Beneath this instruction is a listing. Transcribe from it only the stretch from the line with "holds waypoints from" through the line with "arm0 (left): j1", both end lines included, exactly as written.

**Information provided:**

----

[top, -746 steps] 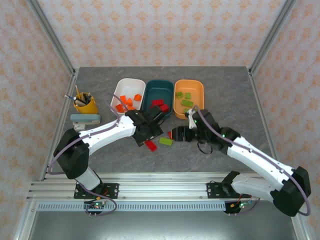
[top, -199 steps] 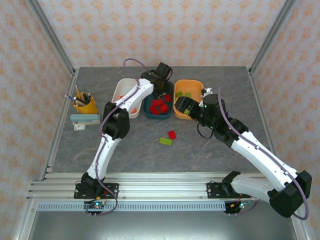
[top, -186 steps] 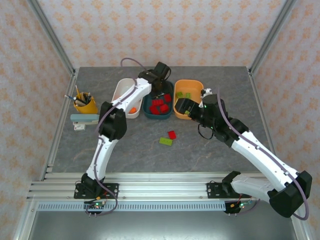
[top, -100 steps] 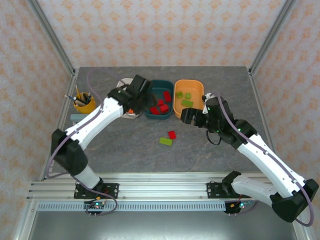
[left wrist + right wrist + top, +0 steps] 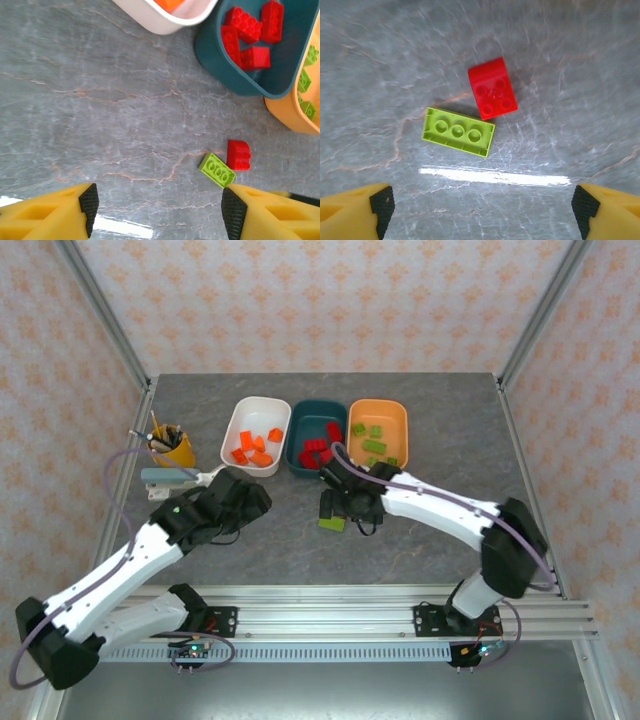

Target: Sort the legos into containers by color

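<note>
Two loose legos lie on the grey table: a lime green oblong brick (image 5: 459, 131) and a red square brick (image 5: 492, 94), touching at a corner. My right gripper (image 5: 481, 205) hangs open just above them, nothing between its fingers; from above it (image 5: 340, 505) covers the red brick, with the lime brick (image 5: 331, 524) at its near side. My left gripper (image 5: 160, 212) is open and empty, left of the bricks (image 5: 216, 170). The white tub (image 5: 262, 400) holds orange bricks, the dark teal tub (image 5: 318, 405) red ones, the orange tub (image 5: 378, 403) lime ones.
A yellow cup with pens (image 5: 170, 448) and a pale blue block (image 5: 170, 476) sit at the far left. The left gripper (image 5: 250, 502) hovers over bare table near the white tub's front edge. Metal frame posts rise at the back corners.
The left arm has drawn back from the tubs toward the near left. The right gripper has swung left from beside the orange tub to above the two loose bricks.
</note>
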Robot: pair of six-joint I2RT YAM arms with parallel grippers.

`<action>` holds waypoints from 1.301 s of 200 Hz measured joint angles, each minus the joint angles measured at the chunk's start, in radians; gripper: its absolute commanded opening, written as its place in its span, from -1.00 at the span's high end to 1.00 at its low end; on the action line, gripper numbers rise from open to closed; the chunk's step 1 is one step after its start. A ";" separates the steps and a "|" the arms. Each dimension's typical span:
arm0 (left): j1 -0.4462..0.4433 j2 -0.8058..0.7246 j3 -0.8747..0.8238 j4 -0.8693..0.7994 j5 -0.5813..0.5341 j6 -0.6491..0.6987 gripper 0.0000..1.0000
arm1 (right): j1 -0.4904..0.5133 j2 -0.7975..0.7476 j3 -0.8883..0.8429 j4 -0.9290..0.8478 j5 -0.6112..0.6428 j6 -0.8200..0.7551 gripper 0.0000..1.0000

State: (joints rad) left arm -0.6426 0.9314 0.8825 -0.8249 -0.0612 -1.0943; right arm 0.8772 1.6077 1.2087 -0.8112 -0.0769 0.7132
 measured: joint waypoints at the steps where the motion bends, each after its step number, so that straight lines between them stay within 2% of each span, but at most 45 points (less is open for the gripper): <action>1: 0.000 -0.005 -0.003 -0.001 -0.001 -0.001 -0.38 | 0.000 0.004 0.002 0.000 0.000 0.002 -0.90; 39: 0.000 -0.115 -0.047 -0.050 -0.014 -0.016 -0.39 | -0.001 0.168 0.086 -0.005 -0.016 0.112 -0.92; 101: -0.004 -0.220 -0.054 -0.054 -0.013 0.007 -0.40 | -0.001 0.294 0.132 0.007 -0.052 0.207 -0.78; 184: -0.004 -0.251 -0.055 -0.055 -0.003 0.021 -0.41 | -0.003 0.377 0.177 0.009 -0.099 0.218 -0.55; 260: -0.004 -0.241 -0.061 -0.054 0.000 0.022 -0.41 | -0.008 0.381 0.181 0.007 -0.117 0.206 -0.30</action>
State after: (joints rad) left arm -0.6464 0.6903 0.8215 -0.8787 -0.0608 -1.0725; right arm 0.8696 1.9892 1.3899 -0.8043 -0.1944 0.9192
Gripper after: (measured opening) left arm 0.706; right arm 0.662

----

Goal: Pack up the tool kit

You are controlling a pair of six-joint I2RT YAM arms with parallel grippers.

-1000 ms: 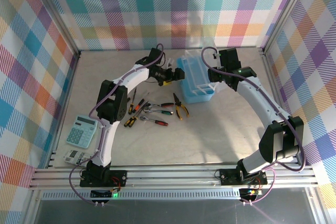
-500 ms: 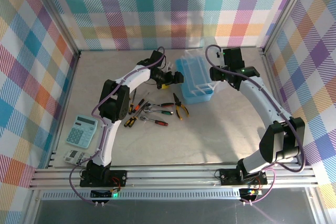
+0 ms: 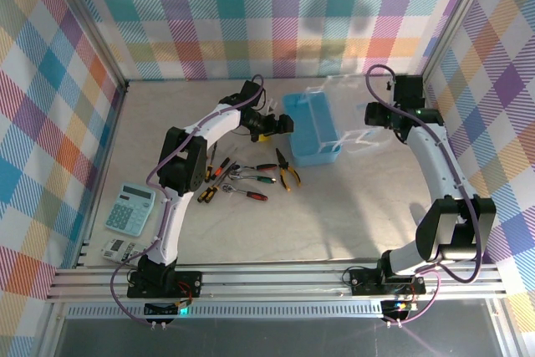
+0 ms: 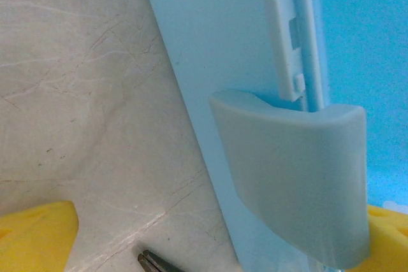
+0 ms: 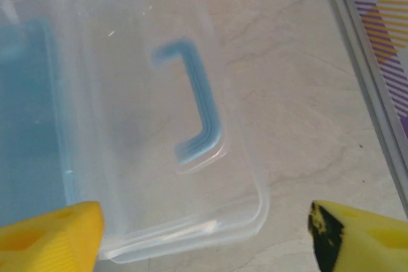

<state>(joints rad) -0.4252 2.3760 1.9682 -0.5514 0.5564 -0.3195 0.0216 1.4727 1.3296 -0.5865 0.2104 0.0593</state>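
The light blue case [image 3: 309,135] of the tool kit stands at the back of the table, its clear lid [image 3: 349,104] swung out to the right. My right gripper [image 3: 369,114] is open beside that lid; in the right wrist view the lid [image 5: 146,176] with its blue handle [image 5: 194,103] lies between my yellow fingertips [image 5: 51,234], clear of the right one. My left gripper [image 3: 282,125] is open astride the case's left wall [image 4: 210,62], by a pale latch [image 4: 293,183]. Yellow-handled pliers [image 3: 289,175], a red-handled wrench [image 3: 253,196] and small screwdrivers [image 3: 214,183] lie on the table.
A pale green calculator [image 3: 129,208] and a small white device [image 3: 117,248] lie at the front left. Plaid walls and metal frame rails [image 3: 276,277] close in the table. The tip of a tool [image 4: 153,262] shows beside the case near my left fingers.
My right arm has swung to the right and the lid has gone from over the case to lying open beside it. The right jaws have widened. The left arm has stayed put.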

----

**Problem solution:**
`<action>` holds waypoints from 1.301 s of 200 Hz measured joint angles, each minus the joint angles measured at the chunk's start, in radians; gripper: its absolute commanded opening, written as its place in its span, from -1.00 at the span's high end to 1.00 at its low end; on the action line, gripper numbers rise from open to closed; the chunk's step 1 is one step after its start. A ";" separates the steps and a "|" the arms. Each dimension's typical span:
arm0 (left): j1 -0.4462..0.4433 j2 -0.8058..0.7246 j3 -0.8747..0.8238 j4 -0.8693..0.7994 j5 -0.5813..0.5341 j6 -0.6491..0.6987 gripper 0.0000..1.0000

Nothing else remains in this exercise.